Sylt, of all places – the island of the rich and beautiful. Couldn’t it have been Husum or Pinneberg? Carl Sievers (Peter Heinrich Brix) looks out of the window as the train approaches the island on the Hindenburgdamm. Sievers comes across a bit stiff, is a chief inspector and is supposed to take over an office here. As successor to Theo Clüver.
After Sievers’ first somewhat frosty meeting with his new co-workers Ina Behrendsen (Julia Brendler) and Hinnerk Feldmann (Oliver Wnuk), both of whom had hoped for the post, a body is found by the dunes.
The dead man is Gunnar Schneider, a senior superintendent of Kiel’s protective police. At the scene of the crime, Sievers proves to be a complete professional. But Ina and Hinnerk can’t get a word out of him about why he was transferred from his previous job in Kiel to Sylt.

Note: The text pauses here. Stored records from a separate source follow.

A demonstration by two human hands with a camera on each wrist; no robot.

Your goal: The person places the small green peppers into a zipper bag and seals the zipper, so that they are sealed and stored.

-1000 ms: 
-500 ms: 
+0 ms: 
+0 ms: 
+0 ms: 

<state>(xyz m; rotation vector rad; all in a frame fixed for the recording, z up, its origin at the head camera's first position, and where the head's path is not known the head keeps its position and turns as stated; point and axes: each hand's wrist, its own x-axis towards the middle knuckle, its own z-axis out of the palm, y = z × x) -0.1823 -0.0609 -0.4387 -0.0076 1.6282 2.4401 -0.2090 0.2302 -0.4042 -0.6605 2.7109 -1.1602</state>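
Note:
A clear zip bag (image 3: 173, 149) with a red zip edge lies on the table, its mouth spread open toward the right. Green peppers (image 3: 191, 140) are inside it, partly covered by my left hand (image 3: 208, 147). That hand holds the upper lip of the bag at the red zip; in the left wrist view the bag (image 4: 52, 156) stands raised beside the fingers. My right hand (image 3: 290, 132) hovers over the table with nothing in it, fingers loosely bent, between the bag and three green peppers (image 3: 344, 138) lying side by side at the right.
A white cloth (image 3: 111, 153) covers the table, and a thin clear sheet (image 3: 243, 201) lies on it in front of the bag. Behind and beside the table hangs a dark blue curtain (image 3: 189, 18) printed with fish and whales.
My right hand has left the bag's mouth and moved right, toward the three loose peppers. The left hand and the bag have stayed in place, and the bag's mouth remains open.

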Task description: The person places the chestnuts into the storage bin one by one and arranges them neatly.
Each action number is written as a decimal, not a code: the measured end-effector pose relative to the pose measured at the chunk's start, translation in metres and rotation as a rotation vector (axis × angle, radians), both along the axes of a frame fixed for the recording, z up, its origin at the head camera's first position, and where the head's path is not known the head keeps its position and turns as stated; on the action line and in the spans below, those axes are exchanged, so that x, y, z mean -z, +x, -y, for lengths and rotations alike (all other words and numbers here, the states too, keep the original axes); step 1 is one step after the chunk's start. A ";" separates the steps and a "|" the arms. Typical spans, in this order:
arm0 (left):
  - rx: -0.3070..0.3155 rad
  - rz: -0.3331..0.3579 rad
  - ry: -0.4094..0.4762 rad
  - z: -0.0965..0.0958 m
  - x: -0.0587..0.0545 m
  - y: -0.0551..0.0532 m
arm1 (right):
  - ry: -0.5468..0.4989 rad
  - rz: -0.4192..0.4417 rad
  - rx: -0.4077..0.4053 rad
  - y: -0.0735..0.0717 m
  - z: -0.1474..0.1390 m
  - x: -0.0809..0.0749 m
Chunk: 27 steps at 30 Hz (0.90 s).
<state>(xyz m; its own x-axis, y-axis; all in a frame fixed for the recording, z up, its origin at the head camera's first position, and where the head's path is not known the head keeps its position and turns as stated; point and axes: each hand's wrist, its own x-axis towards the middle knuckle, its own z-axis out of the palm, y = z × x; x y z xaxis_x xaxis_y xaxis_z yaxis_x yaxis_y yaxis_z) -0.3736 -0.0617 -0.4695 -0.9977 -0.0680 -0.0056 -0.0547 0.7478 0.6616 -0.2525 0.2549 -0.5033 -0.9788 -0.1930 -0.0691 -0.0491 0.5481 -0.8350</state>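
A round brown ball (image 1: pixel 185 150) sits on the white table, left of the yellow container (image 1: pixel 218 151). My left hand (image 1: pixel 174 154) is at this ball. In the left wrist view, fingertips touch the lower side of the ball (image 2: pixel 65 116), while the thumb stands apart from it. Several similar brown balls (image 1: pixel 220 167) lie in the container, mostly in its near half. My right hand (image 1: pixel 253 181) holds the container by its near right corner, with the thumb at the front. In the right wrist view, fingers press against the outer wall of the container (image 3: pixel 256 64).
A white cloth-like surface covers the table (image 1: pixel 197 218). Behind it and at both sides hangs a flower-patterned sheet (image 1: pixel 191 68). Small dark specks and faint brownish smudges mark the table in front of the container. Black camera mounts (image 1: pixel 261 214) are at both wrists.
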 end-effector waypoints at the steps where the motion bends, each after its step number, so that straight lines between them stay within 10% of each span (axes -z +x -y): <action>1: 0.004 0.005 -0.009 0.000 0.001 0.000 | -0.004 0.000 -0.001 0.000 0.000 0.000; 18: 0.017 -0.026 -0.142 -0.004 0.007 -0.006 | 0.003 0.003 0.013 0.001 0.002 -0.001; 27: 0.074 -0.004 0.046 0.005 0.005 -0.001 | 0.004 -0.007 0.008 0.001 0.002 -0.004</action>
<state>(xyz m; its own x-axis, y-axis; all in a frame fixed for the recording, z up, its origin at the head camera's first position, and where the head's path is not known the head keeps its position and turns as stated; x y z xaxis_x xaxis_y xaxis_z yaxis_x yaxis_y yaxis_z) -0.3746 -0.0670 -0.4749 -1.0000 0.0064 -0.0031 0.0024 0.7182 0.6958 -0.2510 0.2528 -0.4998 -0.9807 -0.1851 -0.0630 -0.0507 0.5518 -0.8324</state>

The detectives find 30,000 euros in Schneider’s hotel room and a camera with photos of the restaurateur Oliver Kruse (Ralph Herforth). Kruse is suspected of dealing drugs in his restaurants on Sylt and in Kiel. Did Schneider blackmail him?
Sievers goes to Kiel and finds a new lead. Schneider handled a hit-and-run that resulted in death a few months ago. The accident killed the young daughter of Sandy Freyer (Sinja Dieks), who has been in therapeutic treatment ever since. Freyer has been missing for three days and has probably gone into hiding on Sylt. Have Gunnar Schneider and Sandy Freyer found a lead to the perpetrator and followed it up on their own? But where is Sandy Freyer? Has she also been murdered?